- THE PROBLEM -
Line by line, restate the material exactly.

- DATASET SECTION -
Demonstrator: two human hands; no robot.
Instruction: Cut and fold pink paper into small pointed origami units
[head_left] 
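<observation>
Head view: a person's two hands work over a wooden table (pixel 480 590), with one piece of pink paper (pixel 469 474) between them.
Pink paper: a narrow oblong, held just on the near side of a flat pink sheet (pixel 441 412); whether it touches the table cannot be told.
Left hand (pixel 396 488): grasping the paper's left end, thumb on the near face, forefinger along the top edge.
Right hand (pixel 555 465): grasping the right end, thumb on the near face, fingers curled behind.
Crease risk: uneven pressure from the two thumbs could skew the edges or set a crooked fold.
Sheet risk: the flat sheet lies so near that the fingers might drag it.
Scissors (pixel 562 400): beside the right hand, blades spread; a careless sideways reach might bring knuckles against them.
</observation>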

- TASK OUTPUT -
Demonstrator: two human hands; no robot.
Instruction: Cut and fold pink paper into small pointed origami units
[head_left] 
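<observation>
Head view: a person's two hands work over a wooden table (pixel 480 590), with one piece of pink paper (pixel 469 474) between them.
Pink paper: a narrow oblong, held just on the near side of a flat pink sheet (pixel 441 412); whether it touches the table cannot be told.
Left hand (pixel 396 488): grasping the paper's left end, thumb on the near face, forefinger along the top edge.
Right hand (pixel 555 465): grasping the right end, thumb on the near face, fingers curled behind.
Crease risk: uneven pressure from the two thumbs could skew the edges or set a crooked fold.
Sheet risk: the flat sheet lies so near that the fingers might drag it.
Scissors (pixel 562 400): beside the right hand, blades spread; a careless sideways reach might bring knuckles against them.
</observation>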

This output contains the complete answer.